Directions for this task: Leave out every picture and set down, exactly, the lines below from the one holding "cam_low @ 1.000" up to and including the one holding "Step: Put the".

[Provided material Boundary: Start]

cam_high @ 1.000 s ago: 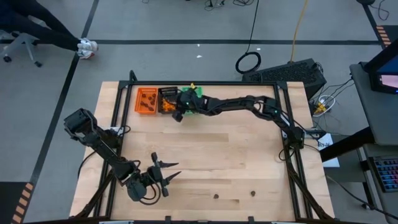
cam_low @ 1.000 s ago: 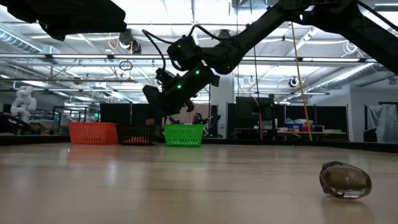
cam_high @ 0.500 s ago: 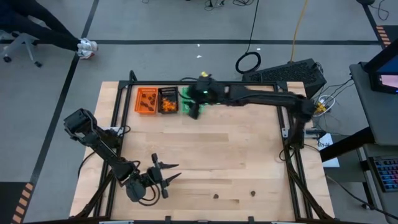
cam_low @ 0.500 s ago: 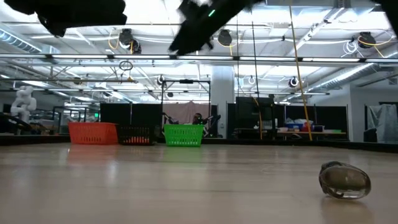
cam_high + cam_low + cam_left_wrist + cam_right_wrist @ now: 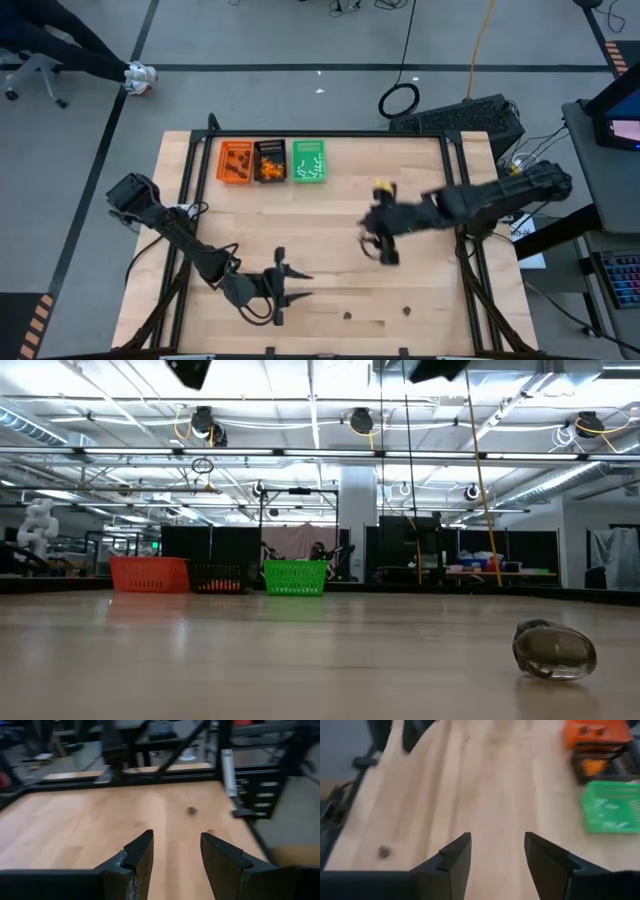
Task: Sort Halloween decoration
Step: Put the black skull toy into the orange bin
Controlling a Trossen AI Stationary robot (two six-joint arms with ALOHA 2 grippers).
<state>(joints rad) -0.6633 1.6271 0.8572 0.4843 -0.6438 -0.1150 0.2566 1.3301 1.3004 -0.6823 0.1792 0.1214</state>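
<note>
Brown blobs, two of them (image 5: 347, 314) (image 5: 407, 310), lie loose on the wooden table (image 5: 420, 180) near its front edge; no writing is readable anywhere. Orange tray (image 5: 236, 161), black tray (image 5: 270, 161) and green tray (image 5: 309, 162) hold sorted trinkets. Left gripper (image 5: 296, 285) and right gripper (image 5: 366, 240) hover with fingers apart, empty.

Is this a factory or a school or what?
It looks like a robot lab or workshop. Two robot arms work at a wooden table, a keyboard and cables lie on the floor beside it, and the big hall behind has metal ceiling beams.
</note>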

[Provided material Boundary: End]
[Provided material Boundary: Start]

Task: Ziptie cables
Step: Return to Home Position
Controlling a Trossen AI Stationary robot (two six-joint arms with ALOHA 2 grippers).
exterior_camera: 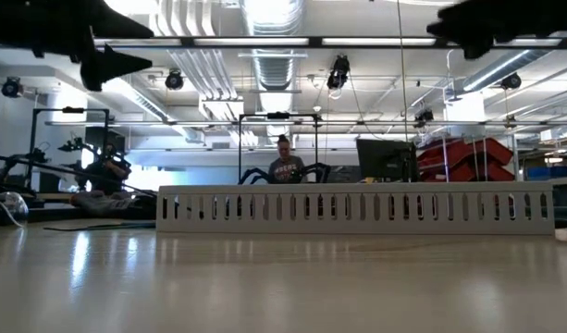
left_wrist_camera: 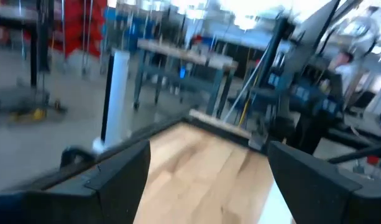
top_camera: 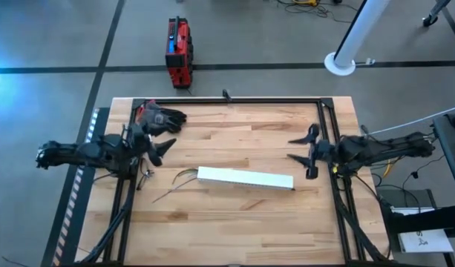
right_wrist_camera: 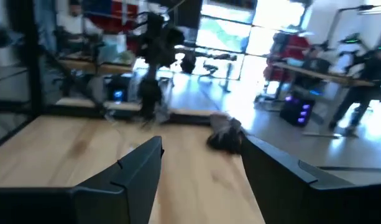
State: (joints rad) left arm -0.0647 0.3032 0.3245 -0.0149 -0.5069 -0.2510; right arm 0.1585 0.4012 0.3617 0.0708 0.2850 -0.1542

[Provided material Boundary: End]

Solution:
cam_low @ 1.000 s ago: 
cam_high @ 0.500 s ago: 
cam_low @ 0.500 s ago: 
cam_high + cam_low + cam_left_wrist + cam_right_wrist @ now: 
Task: Sort Halloween decoration
Step: Put the black skull toy into the orange bin

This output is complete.